SHE DOES THIS “ALL THE TIME.”
•	3. Irrational jealousy and controlling behavior that tries to isolate you away from close friends or family members;
I WOULD TAKE HER DAUGHTER TO BREAKFAST ON SATURDAYS. CONSEQUENTLY, SHE WOULD SAY ALL I DO IS HANG OUT WITH HER DAUGHTER. IF I BUY HER KIDS SOMETHING, EVEN IF IT’S FOR SCHOOL, I HAVE TO ALSO BUY HER SOMETHING OR SHE GETS UPSET.
SHE WANTS NOTHING TO DO WITH MY FAMILY WHATSOEVER AND HAS DONE EVERYTHING SHE CAN TO STOP THEM FROM COMING OVER. THE SAME WITH MY FRIENDS. EVERYONE NOTICES THIS AND DOESN’T UNDERSTAND WHAT IS GOING ON. I KEEP TELLING EVERYONE THAT WE ARE JUST SOOOO BUSY ETC.
•	4. A strong sense of entitlement that prevents her from appreciating your sacrifices, resulting in a "what have you done for me lately?" attitude and a double standard;
ABSOLUTELY YES.
•	5. Flipping, on a dime, between adoring you and devaluing you -- making you feel like you're always walking on eggshells;
THIS IS HOW I LIVE. EXCEPT I WOULD SAY SHE ONLY ACTS LIKE SHE ADORES ME ONCE OR TWICE A YEAR. THE REST OF THE TIME, I AM NEVER GOOD ENOUGH.
•	6. Frequently creating drama over issues so minor that neither of you can recall what the fight was about two days later;

SEE DANCE TEAM DRAMA ABOVE. SHE DOES THIS ALL THE TIME WITH ME AND HER KIDS.
•	7. Low self esteem;
I THINK SHE IS CLINICALLY DEPRESSED AND NEEDS MEDICATION TO TREAT IT.
•	8. Verbal abuse and anger that is easily triggered, in seconds, by a minor thing you say or do (real or imagined), resulting in temper tantrums that typically last several hours;
YES, ALL THE TIME. BOTH ME AND THE KIDS. SHE WILL ALSO BREAK THINGS, THROW LAMPS AT THE WALLS (AIMING FOR MY HEAD) AND SO ON.
•	9. Fear of abandonment or being alone -- evident in her expecting you to “be there” for her on demand, making unrealistic demands for the amount of time spent together, or responding with intense anger to even brief separations or slight changes in plans;
THIS DOESN’T SEEM TO APPLY ON THE SURFACE ANYWAY. SHE SURE IN FACT, SHE ACTS LIKE SHE WOULD RATHER BE ALONE. SHE HAS NEVER RESPONDED WITH ANGER IF I WENT OUT OF TOWN ETC.
•	10. Always being "The Victim," a false self image she validates by blaming you for every misfortune;
YES, EVERYTHING IS MY RESPONSIBILLITY AND MY FAULT. IF SHE DOES SOMETHING, IN HER MIND, I SHOULD HAVE EITHER DONE IT FOR HER OR SOMEONE WHO IS MORE OF A MAN WOULD HAVE TAKEN CARE OF IT FOR HER (I.E. HER CAR PAYMENT, THE FACT THAT SHE WORKS AND SO ON).
•	11. Lack of impulse control, wherein she does reckless things without considering the consequences (e.g., binge eating or spending);
SHE DOES THE BING SPENDING AND, EVEN THOUGH SHE DOESN’T PAY ANY OF THE HOME BILLS, SHE IS ALWAYS DROWNING IN DEBT.
•	12. Complaining that all her previous BFs were abusive and claiming (during your courtship) that you are the only one who has treated her well;
SHE DOES SAY HER EX WAS ABUSIVE BUT SHE’S NEVER TOLD ME I TREAT HER WELL.
•	13. Mirroring your personality and preferences so perfectly during the courtship period (e.g., enjoying everything and everyone you like) that you were convinced you had met your "soul mate;"

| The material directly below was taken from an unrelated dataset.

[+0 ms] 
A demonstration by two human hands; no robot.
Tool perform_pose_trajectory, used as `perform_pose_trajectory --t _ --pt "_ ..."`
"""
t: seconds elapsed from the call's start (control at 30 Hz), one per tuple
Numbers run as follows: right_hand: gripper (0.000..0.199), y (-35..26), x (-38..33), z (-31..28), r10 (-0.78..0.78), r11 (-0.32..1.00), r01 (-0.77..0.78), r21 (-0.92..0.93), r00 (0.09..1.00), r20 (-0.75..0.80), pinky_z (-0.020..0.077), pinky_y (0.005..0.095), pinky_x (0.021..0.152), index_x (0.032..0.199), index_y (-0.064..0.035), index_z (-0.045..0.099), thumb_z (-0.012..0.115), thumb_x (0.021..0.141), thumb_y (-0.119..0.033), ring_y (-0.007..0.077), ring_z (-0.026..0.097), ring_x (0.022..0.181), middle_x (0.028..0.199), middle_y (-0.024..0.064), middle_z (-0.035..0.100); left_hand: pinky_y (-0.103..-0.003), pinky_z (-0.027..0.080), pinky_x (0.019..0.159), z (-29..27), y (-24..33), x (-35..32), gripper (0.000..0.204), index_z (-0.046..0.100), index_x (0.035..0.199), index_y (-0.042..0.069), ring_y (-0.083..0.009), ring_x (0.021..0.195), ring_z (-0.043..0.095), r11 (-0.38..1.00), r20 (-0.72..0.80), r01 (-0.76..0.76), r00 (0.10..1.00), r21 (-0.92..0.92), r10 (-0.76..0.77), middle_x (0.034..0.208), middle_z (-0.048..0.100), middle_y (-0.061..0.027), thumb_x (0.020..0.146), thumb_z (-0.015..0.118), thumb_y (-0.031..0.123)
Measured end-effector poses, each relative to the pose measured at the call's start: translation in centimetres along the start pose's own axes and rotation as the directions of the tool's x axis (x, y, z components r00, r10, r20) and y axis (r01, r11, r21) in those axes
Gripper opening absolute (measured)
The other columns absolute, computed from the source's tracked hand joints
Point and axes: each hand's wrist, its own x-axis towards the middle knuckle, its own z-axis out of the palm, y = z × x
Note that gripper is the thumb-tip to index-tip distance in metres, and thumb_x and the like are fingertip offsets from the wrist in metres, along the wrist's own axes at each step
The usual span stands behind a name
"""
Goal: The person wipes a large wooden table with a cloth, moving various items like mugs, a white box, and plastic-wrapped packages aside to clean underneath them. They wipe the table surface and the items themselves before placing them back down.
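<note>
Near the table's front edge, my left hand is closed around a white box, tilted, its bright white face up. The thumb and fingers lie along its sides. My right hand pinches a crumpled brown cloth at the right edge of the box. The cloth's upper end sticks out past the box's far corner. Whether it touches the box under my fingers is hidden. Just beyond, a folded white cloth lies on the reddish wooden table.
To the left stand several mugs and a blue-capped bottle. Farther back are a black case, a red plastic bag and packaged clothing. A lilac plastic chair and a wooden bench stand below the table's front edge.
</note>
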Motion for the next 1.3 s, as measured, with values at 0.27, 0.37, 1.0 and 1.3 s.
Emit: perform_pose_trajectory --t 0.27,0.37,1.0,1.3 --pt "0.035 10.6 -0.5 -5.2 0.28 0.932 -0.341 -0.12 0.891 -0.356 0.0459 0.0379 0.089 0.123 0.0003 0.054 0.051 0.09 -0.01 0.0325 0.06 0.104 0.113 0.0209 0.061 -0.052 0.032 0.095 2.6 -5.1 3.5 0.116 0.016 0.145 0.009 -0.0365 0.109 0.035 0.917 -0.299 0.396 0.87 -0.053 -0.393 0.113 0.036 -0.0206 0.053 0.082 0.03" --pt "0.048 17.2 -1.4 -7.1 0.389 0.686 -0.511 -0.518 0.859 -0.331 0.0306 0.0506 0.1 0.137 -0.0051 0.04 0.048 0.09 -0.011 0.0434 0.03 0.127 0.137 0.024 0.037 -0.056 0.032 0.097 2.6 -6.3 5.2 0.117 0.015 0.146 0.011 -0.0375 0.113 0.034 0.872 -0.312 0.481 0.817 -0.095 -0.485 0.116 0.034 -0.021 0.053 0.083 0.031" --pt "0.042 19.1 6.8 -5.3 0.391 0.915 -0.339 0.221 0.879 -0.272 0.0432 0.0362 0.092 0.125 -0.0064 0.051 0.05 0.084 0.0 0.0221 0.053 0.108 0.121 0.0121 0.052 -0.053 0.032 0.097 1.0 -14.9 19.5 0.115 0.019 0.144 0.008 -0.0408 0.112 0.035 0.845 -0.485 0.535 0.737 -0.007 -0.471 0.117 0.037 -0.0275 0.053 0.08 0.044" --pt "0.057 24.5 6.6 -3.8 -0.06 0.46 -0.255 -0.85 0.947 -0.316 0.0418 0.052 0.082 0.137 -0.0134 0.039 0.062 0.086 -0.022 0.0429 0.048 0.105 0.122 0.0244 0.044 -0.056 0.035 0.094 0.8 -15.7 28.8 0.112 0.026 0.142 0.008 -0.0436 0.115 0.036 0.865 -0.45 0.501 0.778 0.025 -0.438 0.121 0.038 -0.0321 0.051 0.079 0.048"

NO, SHE DIDN’T DO THIS THAT I WAS AWARE OF.
•	14. Relying on you to center and ground her, giving her a sense of direction because her goals otherwise keep changing every few months;
NOT SO MUCH THAT I CAN PIECE TOGETHER.
•	15. Relying on you to sooth her and calm her down, when she is stressed, because she has so little ability to do self soothing;
NO, WHEN SHE’S UPSET, SHE WANTS ME GONE.
•	16. Having many casual friends but not any close long-term friends (unless they live a long distance away);
SHE HAS NO FRIENDS, CLOSE OR AWAY. MANY OF MY FRIENDS WIVES, MY MOTHER AND HER DAUGHTERS FRIENDS HAVE ALL TRIED TO ENGAGE HER AND SHE PUSHES THEM ALL AWAY.
•	17. Taking on the personality of whatever person she is talking to, thereby acting quite differently around different types of people; and
SHE’S ALWAYS WITH US SO I CAN’T SAY.
•	18. Always convinced that her intense feelings accurately reflect reality -- to the point that she often "rewrites history" because she regards her own feelings as self-evident facts, despite her inability to support them with any hard evidence.
YES, SHE DOES THIS ALL THE TIME. SHE CONSTANTLY REWRITES HISTORY.

Is there hope? Is there help? If she gets on some type of medication, would it help? 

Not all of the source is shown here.